Dataset excerpts
*** Block opens ***

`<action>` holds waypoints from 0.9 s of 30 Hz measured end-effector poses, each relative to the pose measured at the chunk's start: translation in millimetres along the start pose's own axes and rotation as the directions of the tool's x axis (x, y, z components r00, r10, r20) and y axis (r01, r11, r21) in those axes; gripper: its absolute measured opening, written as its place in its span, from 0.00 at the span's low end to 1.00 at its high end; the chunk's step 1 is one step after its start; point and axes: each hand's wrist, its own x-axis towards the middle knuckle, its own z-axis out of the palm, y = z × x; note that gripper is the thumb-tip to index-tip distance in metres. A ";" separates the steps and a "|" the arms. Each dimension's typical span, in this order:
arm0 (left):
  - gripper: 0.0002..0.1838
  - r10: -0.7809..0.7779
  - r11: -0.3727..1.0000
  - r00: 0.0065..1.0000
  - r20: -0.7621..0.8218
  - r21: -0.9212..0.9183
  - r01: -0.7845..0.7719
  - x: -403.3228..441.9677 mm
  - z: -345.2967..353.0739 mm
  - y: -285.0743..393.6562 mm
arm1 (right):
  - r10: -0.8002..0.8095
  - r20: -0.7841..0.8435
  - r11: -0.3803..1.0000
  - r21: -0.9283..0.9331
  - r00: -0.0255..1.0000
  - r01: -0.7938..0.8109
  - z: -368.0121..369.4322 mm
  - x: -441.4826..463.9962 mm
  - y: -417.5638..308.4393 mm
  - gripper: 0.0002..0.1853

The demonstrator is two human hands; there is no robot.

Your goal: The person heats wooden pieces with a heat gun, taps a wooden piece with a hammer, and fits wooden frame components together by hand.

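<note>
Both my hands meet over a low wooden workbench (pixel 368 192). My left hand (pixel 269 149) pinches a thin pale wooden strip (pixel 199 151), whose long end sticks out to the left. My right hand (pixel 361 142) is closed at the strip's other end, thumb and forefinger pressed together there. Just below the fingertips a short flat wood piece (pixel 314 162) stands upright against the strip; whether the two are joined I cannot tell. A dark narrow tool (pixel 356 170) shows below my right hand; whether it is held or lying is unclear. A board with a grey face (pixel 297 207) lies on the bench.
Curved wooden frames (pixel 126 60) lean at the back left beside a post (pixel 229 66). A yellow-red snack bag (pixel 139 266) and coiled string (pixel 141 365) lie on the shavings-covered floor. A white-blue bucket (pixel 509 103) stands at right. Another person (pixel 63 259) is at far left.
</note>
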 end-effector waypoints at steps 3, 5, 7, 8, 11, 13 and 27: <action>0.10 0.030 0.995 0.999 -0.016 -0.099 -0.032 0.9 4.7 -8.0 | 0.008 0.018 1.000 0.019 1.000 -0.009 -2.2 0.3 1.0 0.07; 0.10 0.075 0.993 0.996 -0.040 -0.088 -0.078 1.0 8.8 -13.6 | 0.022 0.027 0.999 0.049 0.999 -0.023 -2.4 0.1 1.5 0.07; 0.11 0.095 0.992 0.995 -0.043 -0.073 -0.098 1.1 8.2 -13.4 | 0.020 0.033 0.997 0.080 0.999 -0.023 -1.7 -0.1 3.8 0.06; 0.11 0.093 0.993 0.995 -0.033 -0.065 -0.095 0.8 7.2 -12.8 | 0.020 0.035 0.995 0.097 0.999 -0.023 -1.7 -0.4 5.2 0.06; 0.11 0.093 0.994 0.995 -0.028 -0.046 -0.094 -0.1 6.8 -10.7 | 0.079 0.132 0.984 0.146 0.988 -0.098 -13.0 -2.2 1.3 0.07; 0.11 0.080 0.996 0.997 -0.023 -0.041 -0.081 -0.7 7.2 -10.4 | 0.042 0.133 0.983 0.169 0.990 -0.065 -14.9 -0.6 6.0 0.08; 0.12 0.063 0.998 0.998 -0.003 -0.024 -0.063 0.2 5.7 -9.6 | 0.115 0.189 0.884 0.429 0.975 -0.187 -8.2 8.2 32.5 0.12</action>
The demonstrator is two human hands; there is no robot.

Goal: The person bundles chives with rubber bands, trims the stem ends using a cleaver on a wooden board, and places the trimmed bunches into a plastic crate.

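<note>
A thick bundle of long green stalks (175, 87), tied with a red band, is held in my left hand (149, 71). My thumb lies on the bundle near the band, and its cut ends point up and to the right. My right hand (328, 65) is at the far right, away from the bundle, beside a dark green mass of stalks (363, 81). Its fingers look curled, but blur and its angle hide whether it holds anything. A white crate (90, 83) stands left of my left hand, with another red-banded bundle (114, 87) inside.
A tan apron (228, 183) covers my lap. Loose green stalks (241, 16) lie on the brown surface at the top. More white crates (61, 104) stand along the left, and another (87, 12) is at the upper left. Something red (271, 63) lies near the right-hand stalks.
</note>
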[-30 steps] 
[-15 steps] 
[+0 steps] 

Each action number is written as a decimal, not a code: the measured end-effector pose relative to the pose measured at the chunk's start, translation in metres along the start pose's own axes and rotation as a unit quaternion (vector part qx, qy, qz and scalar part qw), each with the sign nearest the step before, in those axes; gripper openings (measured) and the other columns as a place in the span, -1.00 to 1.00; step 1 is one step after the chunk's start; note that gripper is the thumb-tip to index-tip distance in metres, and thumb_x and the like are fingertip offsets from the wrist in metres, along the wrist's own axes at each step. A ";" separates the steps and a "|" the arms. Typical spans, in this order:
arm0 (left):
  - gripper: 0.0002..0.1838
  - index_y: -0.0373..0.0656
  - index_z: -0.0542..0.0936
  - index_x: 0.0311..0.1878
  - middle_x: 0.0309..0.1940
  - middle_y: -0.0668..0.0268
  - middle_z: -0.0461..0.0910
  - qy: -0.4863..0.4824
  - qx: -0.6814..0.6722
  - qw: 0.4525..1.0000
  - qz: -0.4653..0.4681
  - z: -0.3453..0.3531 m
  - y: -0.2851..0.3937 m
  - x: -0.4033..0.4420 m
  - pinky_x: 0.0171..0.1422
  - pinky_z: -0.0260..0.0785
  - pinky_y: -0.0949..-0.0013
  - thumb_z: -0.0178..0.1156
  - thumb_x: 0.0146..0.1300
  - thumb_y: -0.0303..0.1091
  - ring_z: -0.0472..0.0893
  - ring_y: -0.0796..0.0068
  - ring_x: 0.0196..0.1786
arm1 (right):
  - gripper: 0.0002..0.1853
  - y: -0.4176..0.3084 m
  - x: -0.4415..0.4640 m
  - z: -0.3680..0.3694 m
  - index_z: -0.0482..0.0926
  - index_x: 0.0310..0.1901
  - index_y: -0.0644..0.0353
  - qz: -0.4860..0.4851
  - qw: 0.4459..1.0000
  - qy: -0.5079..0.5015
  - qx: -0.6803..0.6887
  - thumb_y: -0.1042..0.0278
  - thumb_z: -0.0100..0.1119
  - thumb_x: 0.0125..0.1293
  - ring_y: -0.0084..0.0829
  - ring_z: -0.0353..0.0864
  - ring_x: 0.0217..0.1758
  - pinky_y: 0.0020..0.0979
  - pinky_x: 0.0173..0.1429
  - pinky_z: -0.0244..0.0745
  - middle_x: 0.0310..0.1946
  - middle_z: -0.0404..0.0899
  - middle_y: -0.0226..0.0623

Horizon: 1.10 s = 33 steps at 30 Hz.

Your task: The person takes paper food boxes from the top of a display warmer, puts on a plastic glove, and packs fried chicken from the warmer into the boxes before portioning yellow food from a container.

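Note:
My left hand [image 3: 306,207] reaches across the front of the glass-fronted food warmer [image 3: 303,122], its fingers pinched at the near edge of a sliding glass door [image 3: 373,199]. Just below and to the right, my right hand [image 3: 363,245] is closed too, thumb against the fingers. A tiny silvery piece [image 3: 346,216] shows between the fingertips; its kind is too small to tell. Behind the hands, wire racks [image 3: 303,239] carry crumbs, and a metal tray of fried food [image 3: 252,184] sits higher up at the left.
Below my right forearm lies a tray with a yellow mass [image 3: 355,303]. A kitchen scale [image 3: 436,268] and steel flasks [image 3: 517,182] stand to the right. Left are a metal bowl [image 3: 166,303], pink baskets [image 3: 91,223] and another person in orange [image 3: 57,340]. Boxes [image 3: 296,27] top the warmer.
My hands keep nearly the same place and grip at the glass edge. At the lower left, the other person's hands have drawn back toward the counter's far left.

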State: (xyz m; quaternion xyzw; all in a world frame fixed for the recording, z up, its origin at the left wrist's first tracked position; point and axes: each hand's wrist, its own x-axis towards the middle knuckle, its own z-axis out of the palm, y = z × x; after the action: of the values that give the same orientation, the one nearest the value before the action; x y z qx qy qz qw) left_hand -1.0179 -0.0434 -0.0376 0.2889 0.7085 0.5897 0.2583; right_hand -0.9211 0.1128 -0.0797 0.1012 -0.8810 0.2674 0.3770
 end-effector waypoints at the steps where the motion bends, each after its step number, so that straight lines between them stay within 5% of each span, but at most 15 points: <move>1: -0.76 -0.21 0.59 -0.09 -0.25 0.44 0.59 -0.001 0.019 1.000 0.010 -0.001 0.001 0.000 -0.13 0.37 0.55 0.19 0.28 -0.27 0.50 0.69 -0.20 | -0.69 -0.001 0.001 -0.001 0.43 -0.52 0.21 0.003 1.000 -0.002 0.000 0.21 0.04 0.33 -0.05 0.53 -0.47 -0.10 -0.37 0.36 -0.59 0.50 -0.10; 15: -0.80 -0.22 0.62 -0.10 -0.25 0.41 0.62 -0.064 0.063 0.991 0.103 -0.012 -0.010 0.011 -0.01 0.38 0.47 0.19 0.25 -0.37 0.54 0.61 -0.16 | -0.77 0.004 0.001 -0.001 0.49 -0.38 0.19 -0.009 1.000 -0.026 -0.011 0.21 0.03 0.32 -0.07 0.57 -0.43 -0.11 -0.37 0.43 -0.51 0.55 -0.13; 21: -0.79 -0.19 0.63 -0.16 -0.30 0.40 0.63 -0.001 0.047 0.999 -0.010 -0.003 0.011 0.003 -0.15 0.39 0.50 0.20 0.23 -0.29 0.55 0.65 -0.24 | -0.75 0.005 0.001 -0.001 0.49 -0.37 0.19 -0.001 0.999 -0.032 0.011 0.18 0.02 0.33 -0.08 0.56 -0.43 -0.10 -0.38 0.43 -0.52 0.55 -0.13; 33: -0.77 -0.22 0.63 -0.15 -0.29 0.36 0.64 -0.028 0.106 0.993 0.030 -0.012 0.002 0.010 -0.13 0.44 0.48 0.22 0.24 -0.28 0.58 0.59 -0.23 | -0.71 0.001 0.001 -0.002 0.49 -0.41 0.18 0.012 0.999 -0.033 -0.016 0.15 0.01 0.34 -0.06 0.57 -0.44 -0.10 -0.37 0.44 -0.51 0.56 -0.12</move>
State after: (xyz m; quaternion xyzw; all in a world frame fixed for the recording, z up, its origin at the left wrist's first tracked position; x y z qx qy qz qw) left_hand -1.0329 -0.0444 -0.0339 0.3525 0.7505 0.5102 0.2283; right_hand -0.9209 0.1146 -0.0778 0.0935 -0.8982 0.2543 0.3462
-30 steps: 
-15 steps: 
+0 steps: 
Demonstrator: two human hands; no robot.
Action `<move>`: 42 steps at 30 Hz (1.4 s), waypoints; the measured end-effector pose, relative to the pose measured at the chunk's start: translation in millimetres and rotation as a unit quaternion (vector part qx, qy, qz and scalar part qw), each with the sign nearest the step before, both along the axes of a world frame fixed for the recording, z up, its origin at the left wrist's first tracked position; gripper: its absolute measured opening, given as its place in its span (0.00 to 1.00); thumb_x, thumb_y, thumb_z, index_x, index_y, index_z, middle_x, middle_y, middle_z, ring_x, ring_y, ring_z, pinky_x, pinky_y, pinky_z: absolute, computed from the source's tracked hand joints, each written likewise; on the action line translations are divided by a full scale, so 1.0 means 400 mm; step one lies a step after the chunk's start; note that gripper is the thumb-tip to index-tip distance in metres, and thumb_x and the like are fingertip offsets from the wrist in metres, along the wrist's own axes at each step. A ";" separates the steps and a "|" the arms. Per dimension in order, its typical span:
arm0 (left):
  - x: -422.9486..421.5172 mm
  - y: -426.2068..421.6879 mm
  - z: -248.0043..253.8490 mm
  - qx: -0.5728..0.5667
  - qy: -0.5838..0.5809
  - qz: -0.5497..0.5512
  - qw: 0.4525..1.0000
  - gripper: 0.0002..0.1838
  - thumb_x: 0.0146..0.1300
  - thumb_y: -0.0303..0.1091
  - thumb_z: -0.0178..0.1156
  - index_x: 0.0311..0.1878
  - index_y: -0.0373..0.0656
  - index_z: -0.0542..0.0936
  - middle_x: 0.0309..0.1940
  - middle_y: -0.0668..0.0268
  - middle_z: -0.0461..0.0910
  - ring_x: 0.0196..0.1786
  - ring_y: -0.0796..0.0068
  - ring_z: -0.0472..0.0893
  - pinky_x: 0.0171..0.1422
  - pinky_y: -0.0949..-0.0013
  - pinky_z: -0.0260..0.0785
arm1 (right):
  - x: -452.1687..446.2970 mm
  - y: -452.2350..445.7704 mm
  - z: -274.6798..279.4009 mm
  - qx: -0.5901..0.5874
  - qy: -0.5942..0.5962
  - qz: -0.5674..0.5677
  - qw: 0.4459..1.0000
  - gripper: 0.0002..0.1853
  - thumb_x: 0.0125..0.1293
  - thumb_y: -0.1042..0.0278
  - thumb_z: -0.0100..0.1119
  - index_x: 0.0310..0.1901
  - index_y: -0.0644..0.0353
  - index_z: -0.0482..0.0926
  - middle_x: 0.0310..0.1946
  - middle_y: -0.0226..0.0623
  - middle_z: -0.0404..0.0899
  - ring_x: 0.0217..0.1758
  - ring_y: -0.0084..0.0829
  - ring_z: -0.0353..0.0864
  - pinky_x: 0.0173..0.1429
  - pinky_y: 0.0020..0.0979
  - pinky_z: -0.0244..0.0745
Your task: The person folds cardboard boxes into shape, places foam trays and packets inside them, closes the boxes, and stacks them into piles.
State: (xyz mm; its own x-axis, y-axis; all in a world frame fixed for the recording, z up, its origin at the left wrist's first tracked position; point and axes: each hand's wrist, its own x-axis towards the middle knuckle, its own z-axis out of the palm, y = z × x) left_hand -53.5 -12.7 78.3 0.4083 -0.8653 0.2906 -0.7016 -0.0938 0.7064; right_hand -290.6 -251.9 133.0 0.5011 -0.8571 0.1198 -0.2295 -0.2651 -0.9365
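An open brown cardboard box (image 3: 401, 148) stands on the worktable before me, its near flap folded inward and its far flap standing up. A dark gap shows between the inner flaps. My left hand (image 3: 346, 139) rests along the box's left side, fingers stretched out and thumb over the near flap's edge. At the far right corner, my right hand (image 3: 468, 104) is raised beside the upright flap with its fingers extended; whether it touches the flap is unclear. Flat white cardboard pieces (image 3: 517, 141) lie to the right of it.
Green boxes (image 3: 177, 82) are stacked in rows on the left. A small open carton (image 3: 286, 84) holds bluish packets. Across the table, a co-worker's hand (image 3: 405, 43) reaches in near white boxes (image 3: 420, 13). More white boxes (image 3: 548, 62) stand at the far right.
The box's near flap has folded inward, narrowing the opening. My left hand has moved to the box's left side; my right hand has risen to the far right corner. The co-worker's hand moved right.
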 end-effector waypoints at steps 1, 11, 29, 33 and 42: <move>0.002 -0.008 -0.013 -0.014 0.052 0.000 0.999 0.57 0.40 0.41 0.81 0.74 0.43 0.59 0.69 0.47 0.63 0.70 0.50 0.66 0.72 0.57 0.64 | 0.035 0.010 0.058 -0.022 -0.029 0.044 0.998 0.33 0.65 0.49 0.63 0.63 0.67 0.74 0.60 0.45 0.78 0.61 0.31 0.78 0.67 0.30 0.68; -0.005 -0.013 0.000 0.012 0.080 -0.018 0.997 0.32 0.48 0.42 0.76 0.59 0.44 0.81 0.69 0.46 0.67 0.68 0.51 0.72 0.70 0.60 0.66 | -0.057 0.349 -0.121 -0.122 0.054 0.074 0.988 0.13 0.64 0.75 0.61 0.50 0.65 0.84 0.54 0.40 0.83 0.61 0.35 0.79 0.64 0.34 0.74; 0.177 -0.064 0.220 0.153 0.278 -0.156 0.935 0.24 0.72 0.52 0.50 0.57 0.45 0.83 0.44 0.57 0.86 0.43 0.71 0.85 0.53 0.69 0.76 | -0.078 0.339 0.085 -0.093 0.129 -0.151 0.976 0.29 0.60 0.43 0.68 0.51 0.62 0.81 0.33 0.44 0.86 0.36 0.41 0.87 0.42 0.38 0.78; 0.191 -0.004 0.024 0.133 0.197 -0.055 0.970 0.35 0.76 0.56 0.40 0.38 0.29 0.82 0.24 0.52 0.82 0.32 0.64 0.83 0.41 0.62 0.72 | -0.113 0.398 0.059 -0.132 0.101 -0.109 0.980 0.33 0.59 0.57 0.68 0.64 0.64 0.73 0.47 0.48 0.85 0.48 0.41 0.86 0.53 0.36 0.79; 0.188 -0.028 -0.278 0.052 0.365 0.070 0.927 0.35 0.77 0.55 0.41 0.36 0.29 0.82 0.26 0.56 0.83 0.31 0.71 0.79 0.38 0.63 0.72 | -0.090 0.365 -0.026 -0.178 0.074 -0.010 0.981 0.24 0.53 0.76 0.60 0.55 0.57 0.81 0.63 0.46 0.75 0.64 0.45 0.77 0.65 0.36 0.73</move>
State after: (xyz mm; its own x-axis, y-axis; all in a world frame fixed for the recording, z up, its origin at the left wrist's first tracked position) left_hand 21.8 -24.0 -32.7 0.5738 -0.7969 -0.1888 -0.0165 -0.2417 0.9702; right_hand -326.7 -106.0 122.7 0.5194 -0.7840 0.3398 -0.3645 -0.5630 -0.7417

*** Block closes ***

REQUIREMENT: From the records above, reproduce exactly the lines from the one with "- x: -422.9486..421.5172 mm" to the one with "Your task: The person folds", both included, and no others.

RESULT FOR THIS EXERCISE:
  - x: -422.9486..421.5172 mm
  - y: -426.2068..421.6879 mm
  - z: -248.0043..253.8490 mm
  - qx: -0.5728..0.5667
  - qy: -0.5838..0.5809
  - qz: -0.5497..0.5512
  - qw: 0.4525..1.0000
  - gripper: 0.0002..0.1838
  - thumb_x: 0.0146..0.1300
  - thumb_y: -0.0303..0.1091
  - thumb_z: -0.0178..0.1156
  - index_x: 0.0311..0.1878
  - index_y: -0.0373..0.0656
  - index_z: -0.0542..0.0936
  - middle_x: 0.0309..0.1940
  - middle_y: -0.0668..0.0268
  - middle_z: -0.0461..0.0910
  - ring_x: 0.0196..0.1786
  - ring_y: -0.0796..0.0068
  - ring_z: -0.0472..0.0893
  - pinky_x: 0.0171..0.1422
  - pinky_y: -0.0949..-0.0013
  - pinky_z: -0.0260..0.0785
arm1 (right):
  - x: -452.1687..446.2970 mm
  - y: -452.2350..445.7704 mm
  - z: -274.6798..279.4009 mm
  - qx: -0.5901..0.5874
  - qy: -0.5942..0.5962
  - qz: -0.5674..0.5677
  - qw: 0.4459..1.0000
  - gripper: 0.0002..0.1853
  - thumb_x: 0.0125..0.1293
  - thumb_y: -0.1042..0.0278
  - thumb_z: -0.0100..0.1119
  - index_x: 0.0310..0.1901
  - index_y: -0.0644..0.0353
  - index_z: -0.0482..0.0926
  - middle_x: 0.0310..0.1946
  - middle_y: -0.0226..0.0623
  - middle_z: -0.0404..0.0899
  - ring_x: 0.0217..0.1758
  - ring_y: -0.0084..0.0829
  - ring_z: -0.0353..0.0864
  - pinky_x: 0.0173..0.1429
  - pinky_y: 0.0020..0.0979
  - pinky_z: -0.0244..0.0745
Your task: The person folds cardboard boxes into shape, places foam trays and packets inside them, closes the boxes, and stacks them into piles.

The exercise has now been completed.